**Instructions for the task:** From the first line to the last, return the material exactly.

**The input:**
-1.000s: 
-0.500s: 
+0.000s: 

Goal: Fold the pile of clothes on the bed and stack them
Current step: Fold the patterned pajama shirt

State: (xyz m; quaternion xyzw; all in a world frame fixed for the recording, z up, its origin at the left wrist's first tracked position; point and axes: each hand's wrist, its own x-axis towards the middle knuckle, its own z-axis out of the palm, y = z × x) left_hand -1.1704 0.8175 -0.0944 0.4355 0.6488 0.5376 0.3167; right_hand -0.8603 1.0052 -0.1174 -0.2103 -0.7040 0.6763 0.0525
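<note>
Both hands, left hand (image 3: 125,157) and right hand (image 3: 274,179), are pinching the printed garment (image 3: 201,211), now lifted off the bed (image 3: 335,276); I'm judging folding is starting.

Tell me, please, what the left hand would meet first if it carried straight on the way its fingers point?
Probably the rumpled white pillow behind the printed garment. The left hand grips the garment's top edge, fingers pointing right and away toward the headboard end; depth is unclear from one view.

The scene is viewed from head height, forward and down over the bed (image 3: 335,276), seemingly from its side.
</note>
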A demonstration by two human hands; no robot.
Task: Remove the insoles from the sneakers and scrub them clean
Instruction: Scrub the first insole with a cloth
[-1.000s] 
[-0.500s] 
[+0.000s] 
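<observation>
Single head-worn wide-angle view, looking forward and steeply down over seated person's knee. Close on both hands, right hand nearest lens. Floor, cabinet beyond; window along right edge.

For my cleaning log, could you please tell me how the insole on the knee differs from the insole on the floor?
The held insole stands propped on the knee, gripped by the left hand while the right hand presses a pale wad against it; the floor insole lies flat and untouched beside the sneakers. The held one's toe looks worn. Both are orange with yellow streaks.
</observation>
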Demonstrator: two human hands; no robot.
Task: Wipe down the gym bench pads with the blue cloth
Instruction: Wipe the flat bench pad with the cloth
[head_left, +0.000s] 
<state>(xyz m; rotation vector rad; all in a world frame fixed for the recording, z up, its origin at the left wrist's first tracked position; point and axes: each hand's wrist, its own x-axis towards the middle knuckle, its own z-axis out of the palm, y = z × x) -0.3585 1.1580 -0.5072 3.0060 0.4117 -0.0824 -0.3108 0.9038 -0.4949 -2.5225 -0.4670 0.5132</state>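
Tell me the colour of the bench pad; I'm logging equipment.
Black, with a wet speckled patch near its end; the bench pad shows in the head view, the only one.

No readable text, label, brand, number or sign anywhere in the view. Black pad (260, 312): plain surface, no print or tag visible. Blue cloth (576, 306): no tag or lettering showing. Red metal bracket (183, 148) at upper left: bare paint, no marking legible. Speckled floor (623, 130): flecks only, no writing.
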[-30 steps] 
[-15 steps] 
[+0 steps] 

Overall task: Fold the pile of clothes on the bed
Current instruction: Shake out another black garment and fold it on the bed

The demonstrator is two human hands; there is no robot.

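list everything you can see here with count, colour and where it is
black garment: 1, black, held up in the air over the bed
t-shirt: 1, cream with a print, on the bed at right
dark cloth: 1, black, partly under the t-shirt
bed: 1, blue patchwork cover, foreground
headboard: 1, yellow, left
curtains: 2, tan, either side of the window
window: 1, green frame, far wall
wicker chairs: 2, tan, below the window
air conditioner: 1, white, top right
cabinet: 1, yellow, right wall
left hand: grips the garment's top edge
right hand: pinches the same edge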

**Answer to the problem:**
-1.000s: 
-0.500s: 
+0.000s: 

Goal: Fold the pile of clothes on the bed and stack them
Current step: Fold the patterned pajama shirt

State: (xyz m; quaternion xyzw; all in a world frame fixed for the recording, z up, its origin at the left wrist's first tracked position; point and axes: each hand's wrist, its own x-axis towards the middle knuckle, its own z-axis out of the palm, y = z × x) left_hand -1.1704 0.8175 -0.0944 0.4355 0.6488 0.5376 0.3167; right_hand -0.8603 1.0052 -0.1174 -0.2103 -0.7040 0.6763 0.0525
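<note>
Both hands, left hand (image 3: 125,157) and right hand (image 3: 274,179), are pinching the printed garment (image 3: 201,211), now lifted off the bed (image 3: 335,276); I'm judging folding is starting.

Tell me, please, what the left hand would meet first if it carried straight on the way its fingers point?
Probably the rumpled white pillow behind the printed garment. The left hand grips the garment's top edge, fingers pointing right and away toward the headboard end; depth is unclear from one view.

The scene is viewed from head height, forward and down over the bed (image 3: 335,276), seemingly from its side.
</note>
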A demonstration by two human hands; no robot.
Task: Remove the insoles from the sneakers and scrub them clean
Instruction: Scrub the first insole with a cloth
[-1.000s] 
[-0.500s] 
[+0.000s] 
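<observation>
Single head-worn wide-angle view, looking forward and steeply down over seated person's knee. Close on both hands, right hand nearest lens. Floor, cabinet beyond; window along right edge.

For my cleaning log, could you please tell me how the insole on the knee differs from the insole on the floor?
The held insole stands propped on the knee, gripped by the left hand while the right hand presses a pale wad against it; the floor insole lies flat and untouched beside the sneakers. The held one's toe looks worn. Both are orange with yellow streaks.
</observation>
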Demonstrator: two human hands; no robot.
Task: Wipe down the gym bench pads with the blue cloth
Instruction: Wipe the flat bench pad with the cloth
[head_left, +0.000s] 
<state>(xyz m; rotation vector rad; all in a world frame fixed for the recording, z up, its origin at the left wrist's first tracked position; point and axes: each hand's wrist, its own x-axis towards the middle knuckle, its own z-axis out of the palm, y = z × x) -0.3585 1.1580 -0.5072 3.0060 0.4117 -0.0824 -0.3108 0.9038 -0.4949 -2.5225 -0.4670 0.5132</state>
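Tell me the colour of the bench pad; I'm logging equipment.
Black, with a wet speckled patch near its end; the bench pad shows in the head view, the only one.

No readable text, label, brand, number or sign anywhere in the view. Black pad (260, 312): plain surface, no print or tag visible. Blue cloth (576, 306): no tag or lettering showing. Red metal bracket (183, 148) at upper left: bare paint, no marking legible. Speckled floor (623, 130): flecks only, no writing.
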[-30 steps] 
[-15 steps] 
[+0 steps] 

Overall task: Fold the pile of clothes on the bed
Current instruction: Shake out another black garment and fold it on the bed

The demonstrator is two human hands; there is no robot.

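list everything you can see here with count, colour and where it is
black garment: 1, black, held up in the air over the bed
t-shirt: 1, cream with a print, on the bed at right
dark cloth: 1, black, partly under the t-shirt
bed: 1, blue patchwork cover, foreground
headboard: 1, yellow, left
curtains: 2, tan, either side of the window
window: 1, green frame, far wall
wicker chairs: 2, tan, below the window
air conditioner: 1, white, top right
cabinet: 1, yellow, right wall
left hand: grips the garment's top edge
right hand: pinches the same edge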

The reply to this exercise is complete.